Operating the Notebook

Overview

The first few cells of the notebook in the section titled Downloaded Files walks through how to download the dataset and inspect the files within it. After the cells are executed, it takes a few minutes for the data to finish downloading.

Once downloaded, you can review the file structure of A2D2, which is a list of scenes or drives. A scene is a short recording of sensor data from our vehicle. A2D2 provides 18 of these scenes for us to train on, which are all identified by unique dates. Each scene contains 2D camera data, 2D labels, 3D cuboid annotations, and 3D point clouds.
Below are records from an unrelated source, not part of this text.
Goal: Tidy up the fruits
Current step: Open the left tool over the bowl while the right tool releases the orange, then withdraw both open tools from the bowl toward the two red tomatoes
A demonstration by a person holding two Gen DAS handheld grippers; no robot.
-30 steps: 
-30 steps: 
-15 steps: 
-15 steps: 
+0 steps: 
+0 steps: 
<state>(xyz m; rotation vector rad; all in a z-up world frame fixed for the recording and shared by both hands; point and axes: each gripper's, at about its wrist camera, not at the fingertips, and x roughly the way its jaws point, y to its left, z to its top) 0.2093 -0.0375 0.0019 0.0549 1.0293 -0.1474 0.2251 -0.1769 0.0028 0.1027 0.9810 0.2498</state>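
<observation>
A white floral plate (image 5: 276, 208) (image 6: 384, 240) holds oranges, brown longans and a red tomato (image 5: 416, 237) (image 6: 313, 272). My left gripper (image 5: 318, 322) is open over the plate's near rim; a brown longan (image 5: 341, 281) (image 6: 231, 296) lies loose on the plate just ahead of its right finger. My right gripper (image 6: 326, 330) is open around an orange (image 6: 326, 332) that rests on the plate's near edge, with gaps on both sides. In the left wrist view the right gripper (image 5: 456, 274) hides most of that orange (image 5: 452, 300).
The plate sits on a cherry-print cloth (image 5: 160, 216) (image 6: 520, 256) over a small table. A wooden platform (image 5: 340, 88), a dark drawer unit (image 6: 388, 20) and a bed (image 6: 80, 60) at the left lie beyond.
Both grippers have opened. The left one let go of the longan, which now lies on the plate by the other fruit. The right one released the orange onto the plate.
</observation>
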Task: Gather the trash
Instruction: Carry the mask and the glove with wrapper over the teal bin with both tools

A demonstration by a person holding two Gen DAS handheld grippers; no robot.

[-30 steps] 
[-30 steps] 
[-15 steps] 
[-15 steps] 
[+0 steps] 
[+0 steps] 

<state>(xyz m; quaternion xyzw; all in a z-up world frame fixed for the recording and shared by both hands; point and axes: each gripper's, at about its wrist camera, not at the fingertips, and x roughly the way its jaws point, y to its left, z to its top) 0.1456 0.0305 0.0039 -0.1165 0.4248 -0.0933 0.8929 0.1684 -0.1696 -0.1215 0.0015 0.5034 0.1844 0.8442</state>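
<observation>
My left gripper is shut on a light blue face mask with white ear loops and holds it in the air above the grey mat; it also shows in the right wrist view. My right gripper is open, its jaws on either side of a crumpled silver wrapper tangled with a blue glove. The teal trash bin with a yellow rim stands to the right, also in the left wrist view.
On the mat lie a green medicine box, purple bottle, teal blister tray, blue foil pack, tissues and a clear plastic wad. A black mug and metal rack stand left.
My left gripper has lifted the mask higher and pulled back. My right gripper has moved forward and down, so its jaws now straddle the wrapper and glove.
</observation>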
You can view the file structure for the A2D2 dataset with the following:

├── 20180807_145028
├── 20180810_142822
│   ├── camera
│   │   ├── cam_front_center
│   │   │   ├── 20180807145028_lidar_frontcenter_000000091.png
│   │   │   ├── 20180807145028_lidar_frontcenter_000000091.json
│   │   │   ├── 20180807145028_lidar_frontcenter_000000380.png
│   │   │   ├── 20180807145028_lidar_frontcenter_000000380.json
│   │   │   ├── ...
│   ├── label
│   │   ├── cam_front_center
│   │   │   ├── 20180807145028_lidar_frontcenter_000000091.png
│   │   │   ├── 20180807145028_lidar_frontcenter_000000380.png
│   │   │   ├── ...
│   ├── label3D
│   │   ├── cam_front_center
│   │   │   ├── 20180807145028_lidar_frontcenter_000000091.json
│   │   │   ├── 20180807145028_lidar_frontcenter_000000380.json
│   │   │   ├── ...
│   ├── lidar
│   │   ├── cam_front_center
│   │   │   ├── 20180807145028_lidar_frontcenter_000000091.npz
│   │   │   ├── 20180807145028_lidar_frontcenter_000000380.npz
│   │   │   ├── ...

A2D2 sensor setup

The next section walks through reading some of this point cloud data to make sure we’re interpreting it correctly and can visualize it in the notebook before trying to convert it into a format ready for data labeling.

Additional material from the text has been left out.